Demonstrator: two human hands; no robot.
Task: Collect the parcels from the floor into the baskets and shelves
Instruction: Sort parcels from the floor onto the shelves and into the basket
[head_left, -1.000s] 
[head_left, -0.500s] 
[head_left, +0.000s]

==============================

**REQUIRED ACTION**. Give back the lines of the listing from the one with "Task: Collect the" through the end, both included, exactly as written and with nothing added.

**WRITTEN RESPONSE**.
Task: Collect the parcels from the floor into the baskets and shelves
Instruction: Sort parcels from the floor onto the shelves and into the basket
[head_left, -1.000s] 
[head_left, -0.500s] 
[head_left, +0.000s]

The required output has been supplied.